## Exercise aim
Could you copy every line of the data that contains "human"?

*** Block opens ***

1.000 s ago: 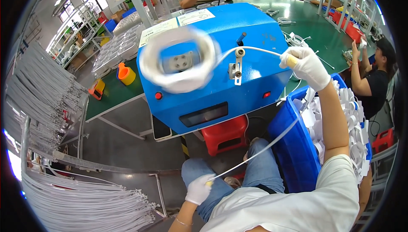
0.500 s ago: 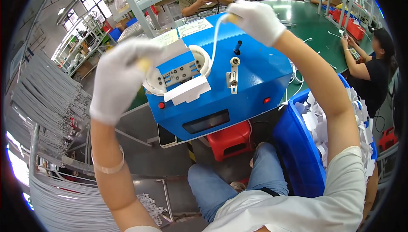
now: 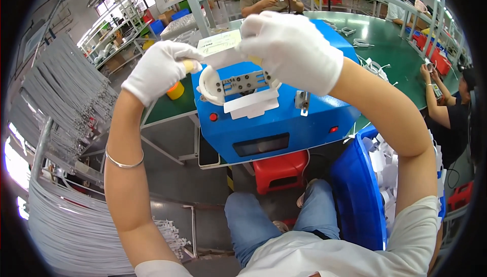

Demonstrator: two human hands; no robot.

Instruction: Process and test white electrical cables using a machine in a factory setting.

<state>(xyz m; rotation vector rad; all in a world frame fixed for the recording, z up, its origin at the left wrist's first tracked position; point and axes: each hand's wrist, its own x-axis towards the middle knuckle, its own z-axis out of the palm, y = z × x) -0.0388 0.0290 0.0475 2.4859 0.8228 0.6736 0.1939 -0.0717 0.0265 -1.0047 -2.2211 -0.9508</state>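
Observation:
My left hand (image 3: 165,69), in a white glove with yellowish fingertips, pinches at the left end of a metal winding fixture (image 3: 246,82) on a blue machine (image 3: 276,125); what it holds is too small to make out. Over the fixture's right end my gloved right hand (image 3: 294,49) is closed, its fingers curled. The white cable it gripped half a second ago is hidden behind it now. Around the fixture's left side lies a loop of white cable (image 3: 209,85). A white folded card (image 3: 252,103) hangs at the fixture's front.
A red button (image 3: 213,117) and a dark window (image 3: 261,144) are on the machine's front. At right stands a blue bin (image 3: 357,186) of white card pieces. A yellow-orange roll (image 3: 175,90) sits by my left hand. White cables hang at left (image 3: 61,89). Other people work across the green table (image 3: 390,44).
My right hand has come down and left toward the fixture with the cable. The left hand has drawn away from my body, beside the fixture's left end. The whole view has shifted slightly.

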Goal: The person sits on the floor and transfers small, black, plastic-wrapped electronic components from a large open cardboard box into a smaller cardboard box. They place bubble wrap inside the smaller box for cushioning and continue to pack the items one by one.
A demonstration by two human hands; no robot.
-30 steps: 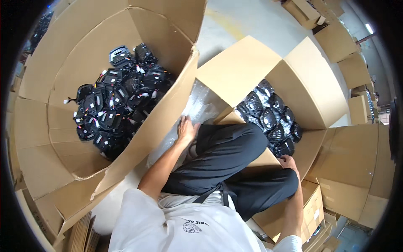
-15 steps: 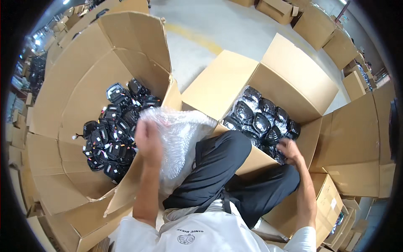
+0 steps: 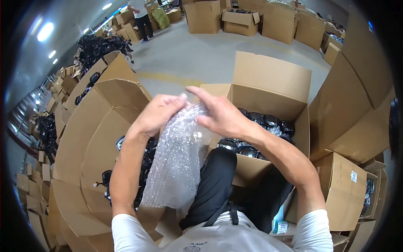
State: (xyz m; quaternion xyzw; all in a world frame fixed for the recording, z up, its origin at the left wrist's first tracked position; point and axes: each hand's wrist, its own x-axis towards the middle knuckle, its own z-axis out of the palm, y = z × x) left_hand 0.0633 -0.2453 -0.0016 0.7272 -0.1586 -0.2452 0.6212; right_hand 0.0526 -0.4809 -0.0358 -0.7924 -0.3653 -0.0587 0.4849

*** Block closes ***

## Completed task
Demonstrator: two human hands; no robot.
A demonstration by two human hands; no robot.

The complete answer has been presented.